At least that's how the high-minded regulators at HUD see it. The word out of Washington is that the Department of Housing and Urban Development is about to respond to Hurricane Andrew. Last summer Andrew wiped out 1,292 of 1,300 mobile homes at a park in Homestead, Fla. Understandably, HUD doesn't want to see a repeat performance. But in the process of averting it, the agency is in danger of letting good intentions triumph over good judgment.As matters now stand, mobile homes in south Florida and other places sometimes punished by giant storms must be able to withstand winds up to 90 mph. That isn't good enough for HUD. Scripps Howard News Service reports that HUD is planning to push the standard to 110 mph, about that of conventional housing.

Superficially, the higher number makes good safety sense. The trouble is that it would drive the cost of mobile homes beyond the reach of many potential buyers.

The average existing conventional home now costs $130,000. By contrast, the typical single-section mobile home goes for under $21,000, or around one-sixth as much. No wonder mobile-home purchases skyrocketed in recession-racked 1992. But what happens to the least well-off prospective buyers when mobile homes suddenly jump in price $10,000 - the estimated cost of the proposed HUD regulations?

The answer is that they stay where they are. That may be in public housing, a tenement or a rental house in a crime-ridden ghetto. Such abodes often pose their own safety threats, and on a much more regular basis than an Andrew-class hurricane, which strikes but once or twice a century. (Incidentally, the 135 mph winds that obliterated the Homestead trailer park would have done the same to a collection of mansions.)

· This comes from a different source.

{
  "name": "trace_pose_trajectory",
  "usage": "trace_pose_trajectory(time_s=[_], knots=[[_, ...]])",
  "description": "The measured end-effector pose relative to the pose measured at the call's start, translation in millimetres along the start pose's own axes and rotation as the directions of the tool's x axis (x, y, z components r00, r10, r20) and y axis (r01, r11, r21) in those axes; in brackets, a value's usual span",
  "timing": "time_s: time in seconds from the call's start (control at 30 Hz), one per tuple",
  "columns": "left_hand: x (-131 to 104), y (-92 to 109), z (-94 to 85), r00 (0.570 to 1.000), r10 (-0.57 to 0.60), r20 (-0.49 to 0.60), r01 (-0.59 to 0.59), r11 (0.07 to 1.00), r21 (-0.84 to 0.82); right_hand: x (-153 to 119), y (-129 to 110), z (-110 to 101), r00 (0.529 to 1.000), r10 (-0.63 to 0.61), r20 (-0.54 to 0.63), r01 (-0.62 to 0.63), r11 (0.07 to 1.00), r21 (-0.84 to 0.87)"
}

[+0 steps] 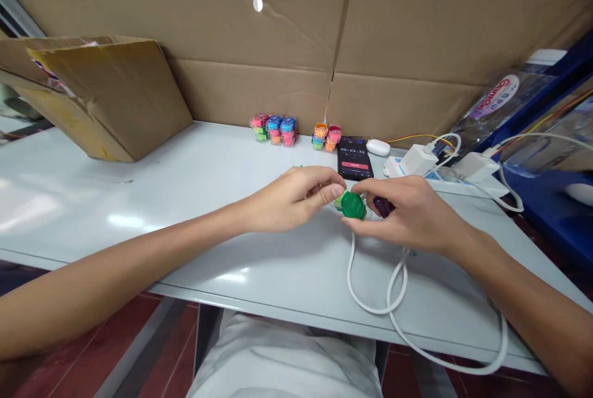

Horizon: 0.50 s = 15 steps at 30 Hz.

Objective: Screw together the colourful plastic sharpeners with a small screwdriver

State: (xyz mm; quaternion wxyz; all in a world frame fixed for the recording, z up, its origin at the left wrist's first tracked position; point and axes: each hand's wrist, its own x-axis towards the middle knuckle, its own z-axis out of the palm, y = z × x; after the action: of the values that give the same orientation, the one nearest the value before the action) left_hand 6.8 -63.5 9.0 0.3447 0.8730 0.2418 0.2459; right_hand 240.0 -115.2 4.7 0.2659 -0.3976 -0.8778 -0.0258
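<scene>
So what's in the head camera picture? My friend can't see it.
A person's left hand and right hand hold a small green thing above a pale table. Behind them are little colourful stacks and a phone.

Bright light reaches the tabletop, leaving two blown-out glare streaks left of the phone and nearer the wearer. Above and left of the phone, a hole glows white. Soft shadow spreads below the left hand, in front of the phone. Lens distortion stretches the bottle right of the phone; its smallest on-screen text is illegible.
</scene>
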Motion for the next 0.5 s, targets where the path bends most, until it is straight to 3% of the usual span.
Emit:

A mobile home can be built to be as unbudgeable as a battleship. But the cost would take away the home's chief virtue, economy.

Consumers who now buy mobile homes are making rational decisions, weighing the risks of their new living status against the perils of their former environments. Beyond insisting on certain bedrock safety standards - such as fire-resistant materials - the government should let them be.